■ WHAT TO WORK ON
Output the data below exactly, images excluded.
*** DATA PROVIDED Section Begins ***
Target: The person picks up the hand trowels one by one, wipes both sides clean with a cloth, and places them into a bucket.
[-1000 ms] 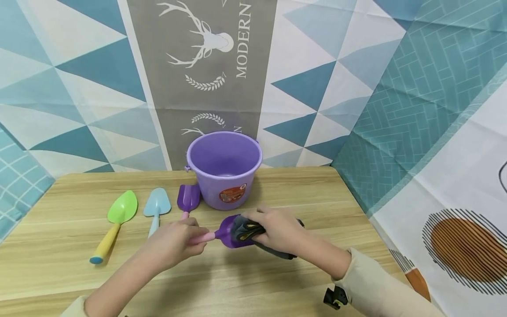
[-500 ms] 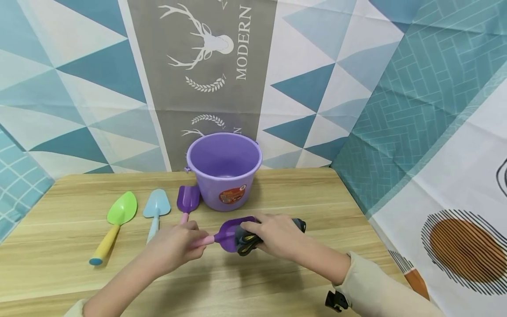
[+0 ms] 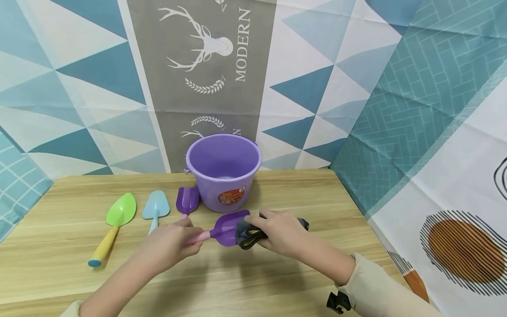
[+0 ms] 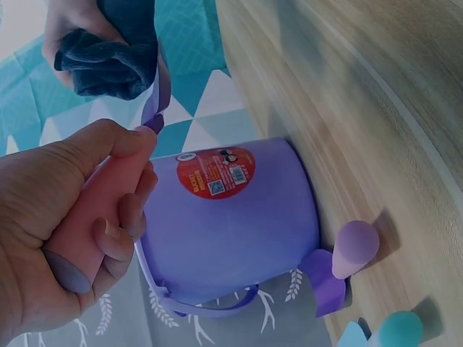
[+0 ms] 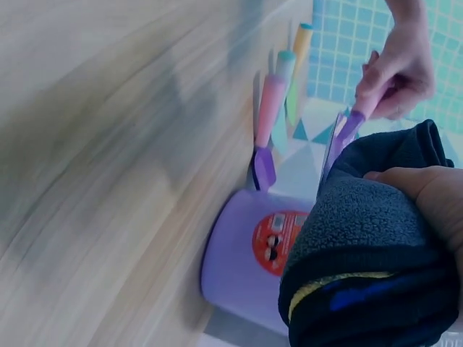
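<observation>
My left hand (image 3: 174, 242) grips the pink handle (image 4: 101, 206) of a toy shovel with a purple blade (image 3: 226, 229), held above the table. In the left wrist view the fingers wrap round the handle and the thumb lies along it. My right hand (image 3: 283, 231) holds a folded dark grey cloth (image 3: 249, 234) with black and yellow edging. The cloth lies against the right part of the blade and hides some of it. In the right wrist view the bunched cloth (image 5: 369, 224) covers much of the hand and the blade's far end.
A purple bucket (image 3: 223, 189) with a red sticker stands at the back of the wooden table (image 3: 309, 189). Left of it lie a second purple shovel (image 3: 187, 200), a light blue shovel (image 3: 156, 206) and a green shovel (image 3: 120, 210) with a yellow handle. A patterned cloth wall (image 3: 317, 66) rises behind.
The shovel blade has tilted and shifted slightly under the cloth, showing more of its far edge. The right hand with the cloth has moved a little to the right; the left hand keeps its grip.
</observation>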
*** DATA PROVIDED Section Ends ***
■ WRITTEN RESPONSE
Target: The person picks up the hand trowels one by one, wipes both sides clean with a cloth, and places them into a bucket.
[-1000 ms] 
[-500 ms] 
[+0 ms] 
[+0 ms] 
[+0 ms] 
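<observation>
My left hand (image 3: 174, 242) grips the pink handle (image 4: 101, 206) of a toy shovel with a purple blade (image 3: 226, 229), held above the table. In the left wrist view the fingers wrap round the handle and the thumb lies along it. My right hand (image 3: 283, 231) holds a folded dark grey cloth (image 3: 249, 234) with black and yellow edging. The cloth lies against the right part of the blade and hides some of it. In the right wrist view the bunched cloth (image 5: 369, 224) covers much of the hand and the blade's far end.
A purple bucket (image 3: 223, 189) with a red sticker stands at the back of the wooden table (image 3: 309, 189). Left of it lie a second purple shovel (image 3: 187, 200), a light blue shovel (image 3: 156, 206) and a green shovel (image 3: 120, 210) with a yellow handle. A patterned cloth wall (image 3: 317, 66) rises behind.
The shovel blade has tilted and shifted slightly under the cloth, showing more of its far edge. The right hand with the cloth has moved a little to the right; the left hand keeps its grip.
</observation>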

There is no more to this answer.